Leeuwenhoek kept finding little animals everywhere, including "many very little living animacules, very prettily a-moving" in dental plaque. He described some microscopic "animals" as having "two tiny limbs near the head and two little fins at the rear of the body." His observations under the microscope fostered intense debate about the nature of plant and animal generation. Through it all, his doggedness was matched by his lack of squeamishness. He nearly blinded himself once when trying to observe a small gunpowder blast at close range. While studying the development of lice, he carried louse families in his stockings, allowing them to feast on his own flesh. He went long periods without changing his socks, to better accumulate inter-toe scum for later study. He expected comparable sacrifices from his wife, who had to keep insect eggs warm by carrying them in her bosom. Such measures disgusted another contemporary besides Swammerdam: Nicolaas Hartsoeker, an upstart initially impressed with the older man who later found him crass. Hartsoeker became Leeuwenhoek's less capable but better educated rival.
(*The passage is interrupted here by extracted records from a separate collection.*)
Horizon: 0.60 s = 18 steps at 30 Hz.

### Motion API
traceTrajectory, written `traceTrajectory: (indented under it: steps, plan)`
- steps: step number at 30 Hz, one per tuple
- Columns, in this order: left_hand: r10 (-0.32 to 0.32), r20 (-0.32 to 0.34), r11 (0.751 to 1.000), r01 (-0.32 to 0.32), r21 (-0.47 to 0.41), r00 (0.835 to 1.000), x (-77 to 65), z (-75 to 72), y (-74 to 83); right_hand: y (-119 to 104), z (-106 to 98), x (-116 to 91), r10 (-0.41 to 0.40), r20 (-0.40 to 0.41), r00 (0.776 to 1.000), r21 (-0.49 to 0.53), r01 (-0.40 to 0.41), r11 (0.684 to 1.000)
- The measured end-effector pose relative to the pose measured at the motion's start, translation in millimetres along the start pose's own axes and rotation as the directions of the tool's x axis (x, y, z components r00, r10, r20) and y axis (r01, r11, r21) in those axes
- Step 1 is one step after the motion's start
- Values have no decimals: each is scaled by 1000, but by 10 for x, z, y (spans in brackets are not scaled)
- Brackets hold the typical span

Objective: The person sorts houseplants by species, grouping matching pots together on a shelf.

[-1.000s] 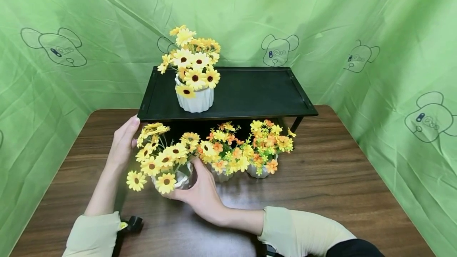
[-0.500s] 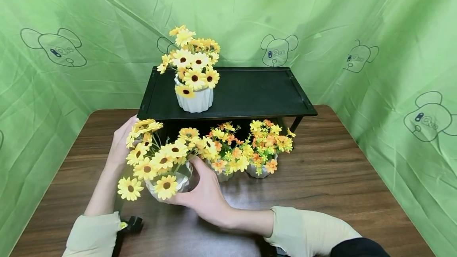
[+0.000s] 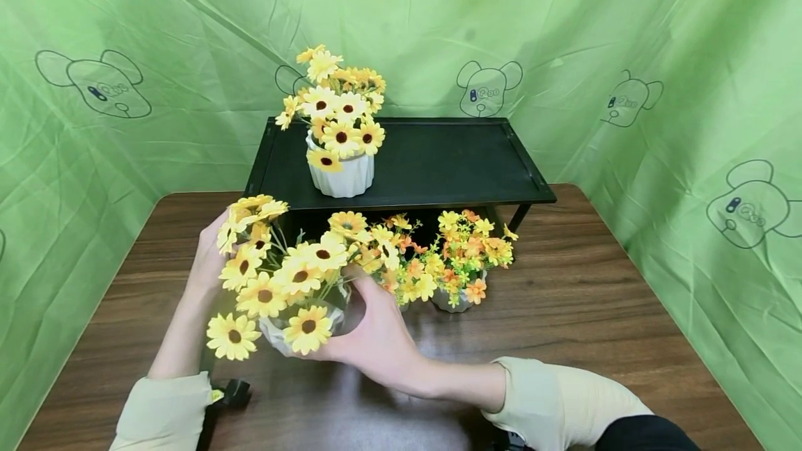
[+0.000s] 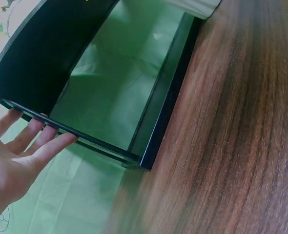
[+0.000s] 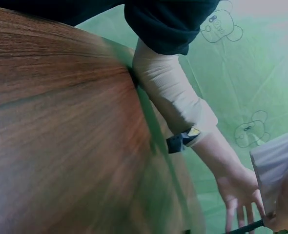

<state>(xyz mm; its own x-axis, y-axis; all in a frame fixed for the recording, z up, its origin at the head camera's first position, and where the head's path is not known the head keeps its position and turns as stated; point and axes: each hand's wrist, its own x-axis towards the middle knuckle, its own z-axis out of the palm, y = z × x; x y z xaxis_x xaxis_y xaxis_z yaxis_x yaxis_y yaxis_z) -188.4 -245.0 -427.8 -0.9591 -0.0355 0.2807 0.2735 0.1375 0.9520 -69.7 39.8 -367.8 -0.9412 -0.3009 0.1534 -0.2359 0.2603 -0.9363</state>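
My right hand (image 3: 385, 343) grips a white flowerpot (image 3: 274, 336) of yellow daisies (image 3: 297, 273), holding it in front of the black shelf (image 3: 451, 159). Its thumb and a finger lie round the pot's right side; other fingers are hidden. That white pot also shows at the right edge of the right wrist view. Beside the shelf's left end is my left hand (image 3: 207, 259), partly behind the daisies. In the left wrist view, the left hand's fairly straight fingers (image 4: 51, 148) touch the shelf's side bar. Another white flowerpot (image 3: 341, 176) with yellow daisies stands on the shelf's left half.
Two small pots of orange and yellow flowers stand at the shelf's front edge, one at the right (image 3: 460, 298) and one partly behind the right hand. The shelf stands on a brown wooden table (image 3: 601, 312). Green cloth (image 3: 401, 12) hangs behind and at both sides.
My right hand has brought the held flowerpot slightly nearer and higher, first leftward, then back right; it now covers more of the middle pot. The left hand stays at the shelf.
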Motion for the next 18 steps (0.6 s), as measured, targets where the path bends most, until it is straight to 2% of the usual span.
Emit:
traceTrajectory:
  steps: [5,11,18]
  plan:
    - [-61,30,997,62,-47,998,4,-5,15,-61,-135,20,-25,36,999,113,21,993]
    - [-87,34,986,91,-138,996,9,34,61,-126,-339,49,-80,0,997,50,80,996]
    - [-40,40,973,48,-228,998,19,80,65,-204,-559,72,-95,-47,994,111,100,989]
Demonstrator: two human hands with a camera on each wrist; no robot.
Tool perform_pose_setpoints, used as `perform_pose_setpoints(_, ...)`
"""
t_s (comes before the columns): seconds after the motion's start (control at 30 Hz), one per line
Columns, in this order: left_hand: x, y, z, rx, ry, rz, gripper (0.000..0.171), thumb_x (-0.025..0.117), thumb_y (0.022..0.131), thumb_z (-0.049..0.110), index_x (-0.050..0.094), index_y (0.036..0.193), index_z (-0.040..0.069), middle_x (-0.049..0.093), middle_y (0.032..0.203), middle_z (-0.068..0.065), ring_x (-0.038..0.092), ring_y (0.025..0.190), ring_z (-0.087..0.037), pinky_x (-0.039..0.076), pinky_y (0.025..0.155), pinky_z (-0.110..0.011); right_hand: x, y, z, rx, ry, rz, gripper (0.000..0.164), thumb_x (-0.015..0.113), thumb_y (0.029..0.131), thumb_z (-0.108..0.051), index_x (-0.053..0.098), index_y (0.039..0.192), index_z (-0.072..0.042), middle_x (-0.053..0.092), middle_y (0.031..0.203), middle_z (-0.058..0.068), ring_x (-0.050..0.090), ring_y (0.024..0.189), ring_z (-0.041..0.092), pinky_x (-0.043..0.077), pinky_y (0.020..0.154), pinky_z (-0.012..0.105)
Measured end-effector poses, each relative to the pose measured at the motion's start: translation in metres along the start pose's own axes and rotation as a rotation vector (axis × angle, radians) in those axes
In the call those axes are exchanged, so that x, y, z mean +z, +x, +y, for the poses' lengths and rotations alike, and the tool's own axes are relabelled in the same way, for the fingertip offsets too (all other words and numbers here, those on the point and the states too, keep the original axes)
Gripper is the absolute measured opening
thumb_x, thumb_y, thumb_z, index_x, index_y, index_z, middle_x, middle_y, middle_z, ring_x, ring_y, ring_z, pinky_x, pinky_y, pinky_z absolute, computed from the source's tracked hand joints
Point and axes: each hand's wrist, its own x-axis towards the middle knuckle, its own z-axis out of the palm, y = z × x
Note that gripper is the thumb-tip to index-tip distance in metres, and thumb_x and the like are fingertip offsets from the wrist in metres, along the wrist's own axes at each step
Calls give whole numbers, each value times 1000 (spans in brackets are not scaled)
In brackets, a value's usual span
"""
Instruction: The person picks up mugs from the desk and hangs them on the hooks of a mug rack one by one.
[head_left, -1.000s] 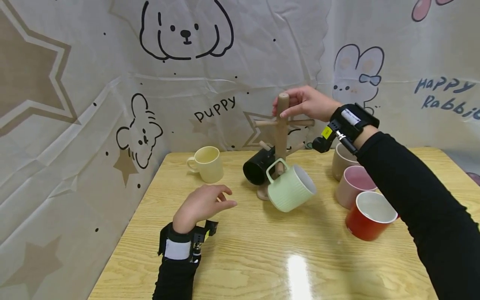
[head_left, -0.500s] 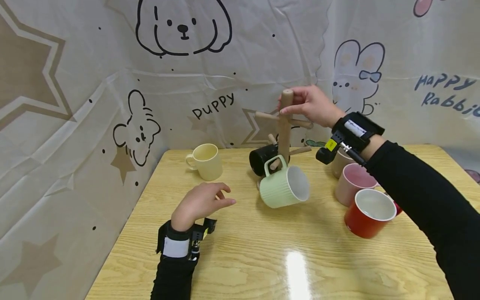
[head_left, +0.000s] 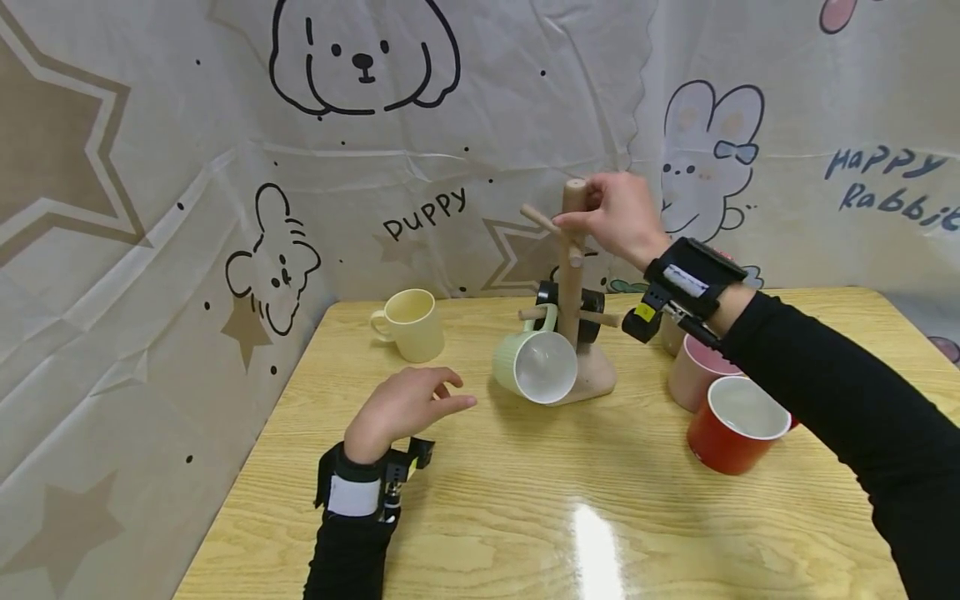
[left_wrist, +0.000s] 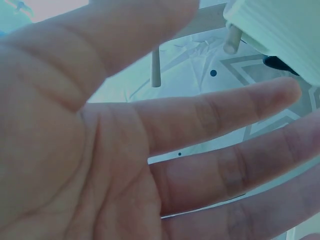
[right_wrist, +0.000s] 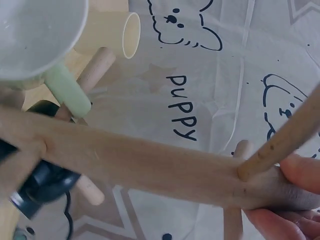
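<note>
My right hand (head_left: 621,215) grips the top of a wooden mug tree (head_left: 572,287), thumb and fingers round the post just by the upper pegs. From a lower peg at the front left hangs a pale green ribbed mug (head_left: 542,362) by its handle, its white inside facing me. A black mug (head_left: 592,315) hangs behind the post, partly hidden by it. My left hand (head_left: 408,408) hovers over the table left of the green mug, fingers loosely bent and holding nothing; in the left wrist view its fingers (left_wrist: 220,117) spread with nothing between them.
A yellow mug (head_left: 415,327) stands at the back left of the wooden table (head_left: 480,517). On the right are a red mug (head_left: 731,437), a pink mug (head_left: 693,379) and a beige mug (head_left: 672,335), partly behind my right forearm. A printed cloth (head_left: 360,200) hangs behind.
The mug tree has turned in my right hand: the green mug has swung left and faces me more, the black mug has gone behind the post to the right. My left hand has stayed put.
</note>
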Motion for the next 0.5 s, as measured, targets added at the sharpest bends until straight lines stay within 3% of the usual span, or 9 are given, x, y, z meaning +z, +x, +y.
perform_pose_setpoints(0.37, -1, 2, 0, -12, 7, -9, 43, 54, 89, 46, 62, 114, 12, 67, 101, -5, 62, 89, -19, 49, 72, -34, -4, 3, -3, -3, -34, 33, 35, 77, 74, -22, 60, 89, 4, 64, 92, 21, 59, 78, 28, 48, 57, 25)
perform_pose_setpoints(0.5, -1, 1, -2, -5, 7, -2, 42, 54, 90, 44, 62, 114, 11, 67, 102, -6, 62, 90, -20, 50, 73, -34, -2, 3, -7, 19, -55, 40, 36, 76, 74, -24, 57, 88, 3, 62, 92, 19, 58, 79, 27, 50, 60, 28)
In one instance, however, the capable Leeuwenhoek failed to identify an animal much bigger than bacteria. At the request of the Royal Society's Robert Boyle, Leeuwenhoek examined samples of cochineal. A highly coveted dyestuff, cochineal was a New World product so closely guarded by the Spanish empire that Spain's rivals couldn't tell whether it was animal, vegetable or mineral. (It was an insect.) Prodded by speculation that cochineal was a berry, Leeuwenhoek concluded it was a berry — a surprising mistake for one so capable. Leeuwenhoek, however, was used to examining live specimens of entire bugs. The cochineal specimens were detritus with telltale signs of bug-ness — wings, legs and heads — removed. Upon later examination, he diagnosed accurately.

On another occasion, Leeuwenhoek wrote the Royal Society that describing a water sample loaded with such a great quantity of "animacules" that "all the water . . . seemed to be alive." It was unfortunate that the savants who marveled at the tiny organisms Leeuwenhoek found couldn't grasp their significance in causing disease. Two centuries — and thousands of deaths from dysentery, cholera, and typhoid — passed before anyone made the connection between winsome creatures swimming in drinking water and deadly illness.